1). Combinations of surgical treatment and local ablative treatment as well as combinations of these approaches with additional systemic treatment were common. The indication to perform surgery for adrenal metastases in the present cohort was based on interdisciplinary tumor board conference discussion and was either curative (13 of 16 cases) or to treat otherwise stable (i.e., therapeutically controlled) disease with singularly progressive adrenal metastasis (three of 16 cases). In this study, post-resection survival after adrenalectomy for adrenal HCC metastasis was 15 months in the entire group. Park et al. [
11] observed a superior post-resection survival after adrenalectomy of 21 months. In comparison, Teegen et al. [
15] reported a median post-resection survival of 69 months after adrenalectomy for metastatic HCC. Whereas the median overall survival in the present cohort of patients who underwent surgery for HCC adrenal metastasis was 35 months, Teegen et al. [
15] observed a median overall survival of 110 months. If patients had received liver transplantation, median overall survival in the cohort reported by Teegen amounted to 126 months [
15]. The inclusion of only recently operated patients with short follow-up accounts for the shorter overall survival times in our study. In addition, three cases of palliative adrenalectomy (19%) were included. Finally, changes in the surgical and oncological management over the past 25 years influenced the presently reported results, whereas the operations documented by Teegen et al. [
15] were collected from 2005 onward, resulting in a more homogeneous patient group.

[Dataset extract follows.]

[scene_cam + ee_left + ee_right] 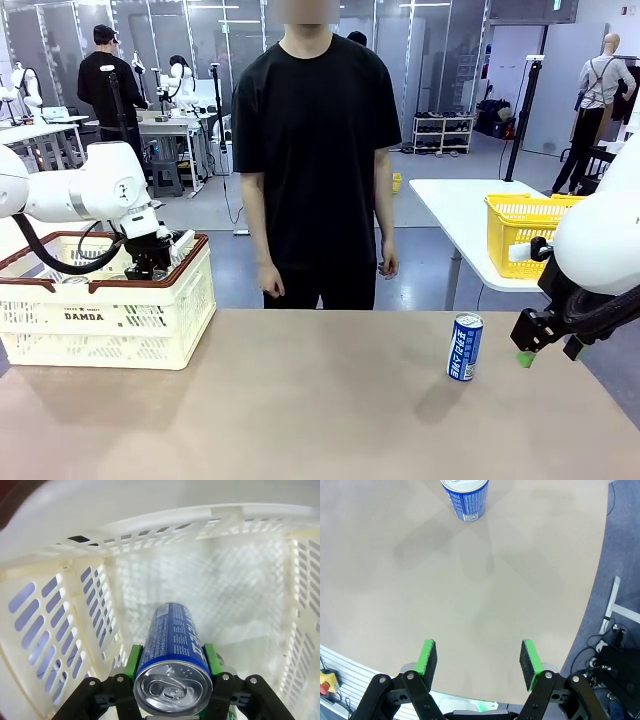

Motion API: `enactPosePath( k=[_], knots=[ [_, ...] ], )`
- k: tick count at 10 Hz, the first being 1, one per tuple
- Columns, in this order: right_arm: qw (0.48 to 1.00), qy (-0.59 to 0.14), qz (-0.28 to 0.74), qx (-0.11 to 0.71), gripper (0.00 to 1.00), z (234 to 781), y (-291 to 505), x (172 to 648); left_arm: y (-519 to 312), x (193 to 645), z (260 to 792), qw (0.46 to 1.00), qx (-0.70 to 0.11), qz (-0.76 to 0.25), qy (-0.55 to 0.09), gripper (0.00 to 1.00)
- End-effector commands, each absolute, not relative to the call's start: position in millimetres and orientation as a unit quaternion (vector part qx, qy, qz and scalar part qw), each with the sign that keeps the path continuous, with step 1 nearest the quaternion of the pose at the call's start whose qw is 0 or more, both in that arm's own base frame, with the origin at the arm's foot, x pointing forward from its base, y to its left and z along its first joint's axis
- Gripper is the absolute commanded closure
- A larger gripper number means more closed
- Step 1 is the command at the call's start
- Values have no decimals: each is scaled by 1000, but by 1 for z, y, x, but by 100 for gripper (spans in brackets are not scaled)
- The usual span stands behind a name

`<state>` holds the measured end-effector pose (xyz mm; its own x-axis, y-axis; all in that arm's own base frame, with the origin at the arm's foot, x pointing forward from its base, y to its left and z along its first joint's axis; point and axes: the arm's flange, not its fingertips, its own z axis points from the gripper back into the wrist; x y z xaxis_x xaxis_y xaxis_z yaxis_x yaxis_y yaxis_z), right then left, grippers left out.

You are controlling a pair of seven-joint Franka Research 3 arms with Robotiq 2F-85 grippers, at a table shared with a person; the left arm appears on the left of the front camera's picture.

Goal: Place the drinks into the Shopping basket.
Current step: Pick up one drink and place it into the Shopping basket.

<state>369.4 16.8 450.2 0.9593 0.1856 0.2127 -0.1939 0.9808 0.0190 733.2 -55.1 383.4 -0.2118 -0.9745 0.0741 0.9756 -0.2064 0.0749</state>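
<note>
**Left End Effector: Blue Can Held Inside the Basket**

Left end effector (pixel 172 666): closed on a blue can (pixel 172 630). One of the green pads (pixel 133 660) presses on each side of the can's body, just below the silver top. The can points away from the wrist and down into the basket (pixel 75 630). Slotted cream walls surround it, and the floor of the basket lies beyond its far end. In the front view the left end effector (pixel 152 262) sits below the brown rim of the basket (pixel 110 325), at the left end of the table (pixel 300 420).

Step in hand, as judged: release of the can into the basket.
- Lower until the base is at or just above the basket floor.
- Keep the can off the walls.
- Open the jaws fully, then lift straight out so the pads do not drag the can over.
- Whether the base already touches the floor cannot be told.

Right end effector (pixel 479 660): jaws stand apart with nothing between them. In the front view the right end effector (pixel 545 345) hangs low at the right edge of the table.

Second blue can (pixel 465 347): upright on the table, near the right end effector and on its left in the front view. In the right wrist view the second blue can (pixel 465 497) stands well ahead of the fingers, slightly off their centre line. It is well apart from the basket and is judged the next item to go in.
</note>
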Motion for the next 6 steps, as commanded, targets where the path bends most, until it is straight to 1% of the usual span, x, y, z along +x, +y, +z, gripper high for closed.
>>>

Depending on tumor size and surgical expertise, minimally invasive techniques are considered suitable to resect locally confined adrenal metastases [
5,
26,
27]. In patients suffering from HCC, who in many cases harbor liver cirrhosis, portal hypertension and a potentially compromised blood coagulation, the use of minimally invasive techniques can be complicated. In the present cohort, two adrenalectomies were performed laparoscopically and one was resected via a retroperitoneoscopic approach. Minimally invasive techniques were chosen for tumors with a median diameter of 2.5 cm, whereas larger tumors (> 6 cm) prompted open adrenalectomy. Similarly, other centers reported the successful application of minimally invasive surgery for HCC adrenal metastasis [
15,
28]. Due to the extended interval of this retrospective study (25 years), changes in the surgical management and the primary choice of techniques might have influenced the observed distribution of surgical techniques: in the early study period, also for smaller tumors, open surgery was chosen for adrenalectomy. However—as a major drawback of the study—the absolute number of patients is associated with a limited statistical power, which has to be taken into account when considering the results. Furthermore, the selection of patients for adrenalectomy includes a bias with respect to tumor burden and comorbidities. Yet, a prospective randomized trial that investigates the benefits of adrenalectomy in these rare subgroups of patients will not be possible.
Therefore, adrenalectomy can be considered in selected patients with underlying metastatic HCC and should receive particular attention in patients with metachronous onset of disease and in patients with primarily performed liver transplantation or liver resection. It can be performed via minimally invasive approaches, dependent on tumor size and basic patient conditions.